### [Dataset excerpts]
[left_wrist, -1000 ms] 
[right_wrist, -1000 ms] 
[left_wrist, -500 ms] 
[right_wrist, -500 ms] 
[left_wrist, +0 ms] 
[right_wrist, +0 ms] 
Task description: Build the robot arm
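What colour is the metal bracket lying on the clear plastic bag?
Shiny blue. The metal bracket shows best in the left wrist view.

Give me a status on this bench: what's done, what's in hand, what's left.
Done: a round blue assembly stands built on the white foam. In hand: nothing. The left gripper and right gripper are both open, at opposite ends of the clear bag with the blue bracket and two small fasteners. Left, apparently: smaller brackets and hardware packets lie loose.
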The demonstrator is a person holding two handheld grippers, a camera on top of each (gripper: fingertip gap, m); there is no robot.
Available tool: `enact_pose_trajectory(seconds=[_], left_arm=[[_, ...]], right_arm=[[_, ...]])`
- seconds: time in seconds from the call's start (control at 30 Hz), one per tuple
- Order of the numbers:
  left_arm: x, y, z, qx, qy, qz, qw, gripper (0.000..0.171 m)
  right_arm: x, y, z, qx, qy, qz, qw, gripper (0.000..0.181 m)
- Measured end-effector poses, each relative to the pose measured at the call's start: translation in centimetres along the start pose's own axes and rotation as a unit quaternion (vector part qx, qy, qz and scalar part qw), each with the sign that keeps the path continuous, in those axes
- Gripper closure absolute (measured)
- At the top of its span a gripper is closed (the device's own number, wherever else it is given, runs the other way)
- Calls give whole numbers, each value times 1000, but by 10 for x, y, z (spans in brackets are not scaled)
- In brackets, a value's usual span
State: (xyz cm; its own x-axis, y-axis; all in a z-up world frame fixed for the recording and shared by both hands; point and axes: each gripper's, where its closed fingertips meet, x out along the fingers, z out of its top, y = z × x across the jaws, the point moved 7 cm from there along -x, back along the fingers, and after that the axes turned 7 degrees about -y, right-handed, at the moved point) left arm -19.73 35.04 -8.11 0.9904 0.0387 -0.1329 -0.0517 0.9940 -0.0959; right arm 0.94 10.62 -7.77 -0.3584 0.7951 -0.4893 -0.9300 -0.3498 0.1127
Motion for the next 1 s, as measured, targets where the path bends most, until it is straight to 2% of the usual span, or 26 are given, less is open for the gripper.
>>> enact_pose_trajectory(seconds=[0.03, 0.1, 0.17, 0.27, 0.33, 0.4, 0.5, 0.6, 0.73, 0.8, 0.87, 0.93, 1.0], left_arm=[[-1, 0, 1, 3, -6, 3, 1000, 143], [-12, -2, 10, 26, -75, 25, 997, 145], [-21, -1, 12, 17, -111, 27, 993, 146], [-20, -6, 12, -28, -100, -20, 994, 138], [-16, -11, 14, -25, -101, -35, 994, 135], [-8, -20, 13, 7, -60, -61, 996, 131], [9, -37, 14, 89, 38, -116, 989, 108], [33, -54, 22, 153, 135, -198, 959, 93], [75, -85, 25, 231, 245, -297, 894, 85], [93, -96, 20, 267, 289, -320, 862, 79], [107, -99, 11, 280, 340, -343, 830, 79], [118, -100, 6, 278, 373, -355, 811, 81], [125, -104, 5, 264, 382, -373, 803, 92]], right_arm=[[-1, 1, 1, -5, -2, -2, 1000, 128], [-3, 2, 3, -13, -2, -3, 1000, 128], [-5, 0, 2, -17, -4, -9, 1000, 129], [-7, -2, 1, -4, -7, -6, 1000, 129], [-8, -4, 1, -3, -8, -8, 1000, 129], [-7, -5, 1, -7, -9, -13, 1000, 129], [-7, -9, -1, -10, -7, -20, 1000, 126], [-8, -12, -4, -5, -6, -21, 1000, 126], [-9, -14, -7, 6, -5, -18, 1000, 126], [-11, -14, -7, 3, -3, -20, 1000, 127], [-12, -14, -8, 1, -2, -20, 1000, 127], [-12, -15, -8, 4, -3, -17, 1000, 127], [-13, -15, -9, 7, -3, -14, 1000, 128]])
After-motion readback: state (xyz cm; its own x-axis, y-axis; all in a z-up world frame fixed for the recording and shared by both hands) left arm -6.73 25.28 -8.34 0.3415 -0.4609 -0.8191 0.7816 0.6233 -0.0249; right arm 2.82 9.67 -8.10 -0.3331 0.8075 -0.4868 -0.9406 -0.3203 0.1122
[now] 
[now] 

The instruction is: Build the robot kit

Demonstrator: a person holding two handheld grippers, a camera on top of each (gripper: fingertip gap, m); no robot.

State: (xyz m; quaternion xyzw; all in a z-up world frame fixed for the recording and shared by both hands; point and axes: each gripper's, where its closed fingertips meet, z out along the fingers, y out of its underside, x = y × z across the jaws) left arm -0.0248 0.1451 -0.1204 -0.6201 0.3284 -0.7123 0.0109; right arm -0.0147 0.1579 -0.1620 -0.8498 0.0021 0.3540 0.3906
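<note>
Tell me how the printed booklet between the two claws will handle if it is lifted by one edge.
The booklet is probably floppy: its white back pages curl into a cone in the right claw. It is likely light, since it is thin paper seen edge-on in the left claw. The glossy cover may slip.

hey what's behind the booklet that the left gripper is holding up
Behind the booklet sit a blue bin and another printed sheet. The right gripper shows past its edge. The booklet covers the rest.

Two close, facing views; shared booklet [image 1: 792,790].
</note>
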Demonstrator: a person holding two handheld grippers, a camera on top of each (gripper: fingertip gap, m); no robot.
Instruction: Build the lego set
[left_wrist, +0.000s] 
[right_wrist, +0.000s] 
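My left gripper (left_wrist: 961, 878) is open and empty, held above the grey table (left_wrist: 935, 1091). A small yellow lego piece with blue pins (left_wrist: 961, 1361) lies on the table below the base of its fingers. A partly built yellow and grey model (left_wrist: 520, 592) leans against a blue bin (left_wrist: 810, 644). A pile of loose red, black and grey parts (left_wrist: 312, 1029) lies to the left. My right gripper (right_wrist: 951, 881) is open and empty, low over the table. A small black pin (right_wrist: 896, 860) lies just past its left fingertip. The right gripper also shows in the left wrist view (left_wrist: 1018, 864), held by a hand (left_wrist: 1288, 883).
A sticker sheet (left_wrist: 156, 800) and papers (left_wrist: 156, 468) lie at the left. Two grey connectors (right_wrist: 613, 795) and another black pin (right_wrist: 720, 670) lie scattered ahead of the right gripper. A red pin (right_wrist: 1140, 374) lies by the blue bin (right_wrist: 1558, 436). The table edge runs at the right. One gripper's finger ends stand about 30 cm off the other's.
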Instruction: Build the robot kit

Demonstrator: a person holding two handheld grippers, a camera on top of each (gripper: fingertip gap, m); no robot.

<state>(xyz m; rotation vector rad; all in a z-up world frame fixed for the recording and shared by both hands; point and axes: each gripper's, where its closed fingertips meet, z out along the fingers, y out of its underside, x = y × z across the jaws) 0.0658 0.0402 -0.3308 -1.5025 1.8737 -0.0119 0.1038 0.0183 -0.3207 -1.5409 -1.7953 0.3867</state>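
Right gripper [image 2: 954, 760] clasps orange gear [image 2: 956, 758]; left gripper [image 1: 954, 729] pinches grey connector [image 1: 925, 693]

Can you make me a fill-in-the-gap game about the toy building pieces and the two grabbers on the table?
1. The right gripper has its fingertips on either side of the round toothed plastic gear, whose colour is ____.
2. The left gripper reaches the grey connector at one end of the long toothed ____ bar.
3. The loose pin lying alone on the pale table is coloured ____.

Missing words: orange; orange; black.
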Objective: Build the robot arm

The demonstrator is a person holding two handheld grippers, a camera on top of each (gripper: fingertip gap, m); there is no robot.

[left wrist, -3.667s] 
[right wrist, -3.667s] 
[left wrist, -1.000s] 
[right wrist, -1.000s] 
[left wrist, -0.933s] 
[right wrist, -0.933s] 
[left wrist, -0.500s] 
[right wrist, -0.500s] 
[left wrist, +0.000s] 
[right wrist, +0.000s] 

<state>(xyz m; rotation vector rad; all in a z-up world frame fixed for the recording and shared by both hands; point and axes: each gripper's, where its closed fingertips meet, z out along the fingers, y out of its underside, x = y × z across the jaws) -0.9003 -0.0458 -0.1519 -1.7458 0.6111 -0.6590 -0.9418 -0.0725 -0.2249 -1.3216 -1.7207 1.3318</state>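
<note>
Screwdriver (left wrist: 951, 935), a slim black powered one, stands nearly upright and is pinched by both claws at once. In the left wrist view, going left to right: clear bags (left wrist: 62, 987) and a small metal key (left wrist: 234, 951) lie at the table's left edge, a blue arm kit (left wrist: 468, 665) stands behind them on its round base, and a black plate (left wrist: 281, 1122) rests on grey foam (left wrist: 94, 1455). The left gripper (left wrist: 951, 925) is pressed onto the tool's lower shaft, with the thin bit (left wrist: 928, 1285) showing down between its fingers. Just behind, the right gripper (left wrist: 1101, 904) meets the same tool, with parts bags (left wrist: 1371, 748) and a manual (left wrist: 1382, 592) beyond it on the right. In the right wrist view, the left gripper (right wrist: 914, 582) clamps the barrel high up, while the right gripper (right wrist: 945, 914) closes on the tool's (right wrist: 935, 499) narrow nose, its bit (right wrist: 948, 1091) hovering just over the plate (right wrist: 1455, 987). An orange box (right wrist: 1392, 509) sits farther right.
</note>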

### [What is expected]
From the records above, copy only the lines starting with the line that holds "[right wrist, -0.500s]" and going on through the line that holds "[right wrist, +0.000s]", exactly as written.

### [Response to this task]
[right wrist, -0.500s] 
[left wrist, +0.000s] 
[right wrist, +0.000s] 

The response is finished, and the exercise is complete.